── MATERIAL TO PROCESS ──

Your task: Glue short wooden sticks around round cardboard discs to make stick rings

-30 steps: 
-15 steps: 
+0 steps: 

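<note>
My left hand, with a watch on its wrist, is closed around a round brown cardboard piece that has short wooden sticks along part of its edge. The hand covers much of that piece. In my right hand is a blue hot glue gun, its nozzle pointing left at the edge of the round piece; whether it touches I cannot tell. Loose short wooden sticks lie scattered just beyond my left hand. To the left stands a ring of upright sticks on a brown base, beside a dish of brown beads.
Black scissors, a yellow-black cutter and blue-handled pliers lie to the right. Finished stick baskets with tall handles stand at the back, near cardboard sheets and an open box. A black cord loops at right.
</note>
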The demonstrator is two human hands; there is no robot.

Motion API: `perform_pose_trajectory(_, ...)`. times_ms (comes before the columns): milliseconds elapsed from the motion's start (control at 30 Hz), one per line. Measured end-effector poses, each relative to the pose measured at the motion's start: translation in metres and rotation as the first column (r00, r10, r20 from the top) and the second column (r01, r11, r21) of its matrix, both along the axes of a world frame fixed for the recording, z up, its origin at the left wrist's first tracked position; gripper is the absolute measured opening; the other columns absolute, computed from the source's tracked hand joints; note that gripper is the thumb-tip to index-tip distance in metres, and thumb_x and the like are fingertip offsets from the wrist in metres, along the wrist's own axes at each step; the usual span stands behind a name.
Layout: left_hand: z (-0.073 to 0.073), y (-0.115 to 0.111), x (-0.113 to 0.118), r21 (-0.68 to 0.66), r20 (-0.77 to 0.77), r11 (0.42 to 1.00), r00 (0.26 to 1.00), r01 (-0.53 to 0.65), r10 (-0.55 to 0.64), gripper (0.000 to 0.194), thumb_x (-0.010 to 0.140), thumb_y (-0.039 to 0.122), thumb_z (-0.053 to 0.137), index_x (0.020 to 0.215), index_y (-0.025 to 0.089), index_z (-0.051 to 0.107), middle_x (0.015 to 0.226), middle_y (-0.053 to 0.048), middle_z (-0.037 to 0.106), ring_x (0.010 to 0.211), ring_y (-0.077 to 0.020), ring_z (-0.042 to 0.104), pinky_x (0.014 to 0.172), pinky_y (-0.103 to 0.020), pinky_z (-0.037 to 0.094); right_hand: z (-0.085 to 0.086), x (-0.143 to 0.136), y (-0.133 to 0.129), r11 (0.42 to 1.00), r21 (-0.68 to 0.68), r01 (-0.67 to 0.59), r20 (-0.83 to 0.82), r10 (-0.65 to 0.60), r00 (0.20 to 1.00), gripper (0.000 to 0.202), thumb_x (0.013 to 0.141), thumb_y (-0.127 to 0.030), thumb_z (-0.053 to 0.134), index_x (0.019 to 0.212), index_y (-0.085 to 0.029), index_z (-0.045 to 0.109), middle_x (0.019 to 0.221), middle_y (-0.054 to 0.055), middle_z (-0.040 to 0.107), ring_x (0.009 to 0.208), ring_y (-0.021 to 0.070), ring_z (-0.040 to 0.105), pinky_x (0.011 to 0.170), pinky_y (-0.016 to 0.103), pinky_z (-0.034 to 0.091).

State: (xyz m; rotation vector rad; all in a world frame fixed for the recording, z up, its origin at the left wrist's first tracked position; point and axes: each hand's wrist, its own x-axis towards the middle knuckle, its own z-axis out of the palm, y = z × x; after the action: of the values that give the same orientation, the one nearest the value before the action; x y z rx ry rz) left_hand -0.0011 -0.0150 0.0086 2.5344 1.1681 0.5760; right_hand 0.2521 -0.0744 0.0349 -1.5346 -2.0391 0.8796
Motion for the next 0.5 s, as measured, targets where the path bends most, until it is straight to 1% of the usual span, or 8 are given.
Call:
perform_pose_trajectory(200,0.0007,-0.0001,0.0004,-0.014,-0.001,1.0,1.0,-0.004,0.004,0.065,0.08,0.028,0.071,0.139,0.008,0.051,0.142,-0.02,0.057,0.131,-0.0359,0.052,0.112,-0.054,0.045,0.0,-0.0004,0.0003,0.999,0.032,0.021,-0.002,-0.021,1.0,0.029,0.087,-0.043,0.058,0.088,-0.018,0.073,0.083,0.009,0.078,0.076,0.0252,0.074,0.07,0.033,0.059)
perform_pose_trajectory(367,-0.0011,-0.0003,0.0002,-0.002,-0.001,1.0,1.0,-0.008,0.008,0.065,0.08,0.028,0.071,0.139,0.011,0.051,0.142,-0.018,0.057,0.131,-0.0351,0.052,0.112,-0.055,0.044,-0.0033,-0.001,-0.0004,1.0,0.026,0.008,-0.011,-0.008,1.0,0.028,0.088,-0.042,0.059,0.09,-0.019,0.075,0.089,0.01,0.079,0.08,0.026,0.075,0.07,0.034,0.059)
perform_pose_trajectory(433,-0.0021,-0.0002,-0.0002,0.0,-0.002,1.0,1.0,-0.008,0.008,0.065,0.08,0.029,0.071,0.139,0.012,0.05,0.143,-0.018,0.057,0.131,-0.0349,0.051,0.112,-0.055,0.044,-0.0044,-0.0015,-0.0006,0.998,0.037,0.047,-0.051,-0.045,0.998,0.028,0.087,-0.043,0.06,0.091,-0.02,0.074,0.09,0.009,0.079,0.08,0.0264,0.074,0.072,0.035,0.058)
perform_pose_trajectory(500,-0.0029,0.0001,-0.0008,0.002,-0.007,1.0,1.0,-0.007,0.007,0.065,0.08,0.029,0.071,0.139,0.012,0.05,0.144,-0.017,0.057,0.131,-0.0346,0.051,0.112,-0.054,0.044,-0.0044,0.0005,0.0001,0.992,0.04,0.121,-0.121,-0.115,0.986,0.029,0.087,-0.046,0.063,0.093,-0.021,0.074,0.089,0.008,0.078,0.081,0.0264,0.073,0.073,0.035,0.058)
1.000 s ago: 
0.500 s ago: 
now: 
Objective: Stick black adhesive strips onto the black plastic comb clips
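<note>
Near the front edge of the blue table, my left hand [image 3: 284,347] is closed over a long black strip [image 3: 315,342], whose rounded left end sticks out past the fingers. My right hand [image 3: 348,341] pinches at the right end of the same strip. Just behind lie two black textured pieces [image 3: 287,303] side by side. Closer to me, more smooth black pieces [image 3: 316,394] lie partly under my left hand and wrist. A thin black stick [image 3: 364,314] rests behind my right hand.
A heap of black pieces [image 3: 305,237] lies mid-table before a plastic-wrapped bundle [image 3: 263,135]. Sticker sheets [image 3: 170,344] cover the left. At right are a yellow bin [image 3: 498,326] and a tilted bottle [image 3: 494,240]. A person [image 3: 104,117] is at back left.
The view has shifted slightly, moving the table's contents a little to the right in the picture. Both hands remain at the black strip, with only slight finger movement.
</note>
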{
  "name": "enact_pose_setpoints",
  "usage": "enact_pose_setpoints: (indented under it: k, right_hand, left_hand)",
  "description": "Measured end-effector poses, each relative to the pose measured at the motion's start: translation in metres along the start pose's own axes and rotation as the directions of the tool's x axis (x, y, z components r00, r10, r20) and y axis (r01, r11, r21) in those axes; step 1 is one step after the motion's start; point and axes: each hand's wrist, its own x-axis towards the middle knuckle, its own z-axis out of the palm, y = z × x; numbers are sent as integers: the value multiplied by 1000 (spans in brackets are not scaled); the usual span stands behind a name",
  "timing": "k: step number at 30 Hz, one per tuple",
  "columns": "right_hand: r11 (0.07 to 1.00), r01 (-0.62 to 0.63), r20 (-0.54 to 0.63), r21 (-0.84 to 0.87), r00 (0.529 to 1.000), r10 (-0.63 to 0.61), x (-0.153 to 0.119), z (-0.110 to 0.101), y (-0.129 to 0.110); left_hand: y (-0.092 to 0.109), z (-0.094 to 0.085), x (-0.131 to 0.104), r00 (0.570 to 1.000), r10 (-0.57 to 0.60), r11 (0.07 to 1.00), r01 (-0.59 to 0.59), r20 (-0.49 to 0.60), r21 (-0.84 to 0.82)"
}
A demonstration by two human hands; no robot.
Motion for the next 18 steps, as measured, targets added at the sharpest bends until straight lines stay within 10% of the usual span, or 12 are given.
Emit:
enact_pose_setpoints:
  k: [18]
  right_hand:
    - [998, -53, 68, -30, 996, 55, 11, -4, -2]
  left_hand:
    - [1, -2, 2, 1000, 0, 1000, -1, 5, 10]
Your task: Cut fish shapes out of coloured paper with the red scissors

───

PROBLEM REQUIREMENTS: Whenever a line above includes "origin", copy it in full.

RESPONSE BOX:
Motion API: `perform_pose_trajectory(_, ...)`. times_ms (comes before the columns): milliseconds elapsed from the motion's start (control at 30 Hz), one per line. Measured end-effector poses, each relative to the pose measured at the motion's start: translation in metres and rotation as the first column (r00, r10, r20 from the top) and the second column (r01, r11, r21) of its matrix, both along the axes of a world frame fixed for the recording, z up, its origin at the left wrist's first tracked position; gripper is the absolute measured opening; the other columns absolute, computed from the source's tracked hand joints; note that gripper is the thumb-tip to index-tip distance in metres, and thumb_x and the like are fingertip offsets from the wrist in metres, along the wrist's own axes at each step; the usual span stands behind a name.
State: (xyz m; rotation vector rad; all in a world frame fixed for the recording, z up, its origin at the left wrist's first tracked position; point and axes: each hand's wrist, its own x-axis towards the middle knuckle, its own z-axis out of the palm, y = z × x; after the action: of the values that give the same orientation, the one nearest the value before the action; x y z rx ry rz) left_hand -0.0011 -0.0150 0.0086 2.5344 1.1681 0.5760; right_hand 0.2521 -0.0744 0.0349 -1.5346 -2.0391 0.8796

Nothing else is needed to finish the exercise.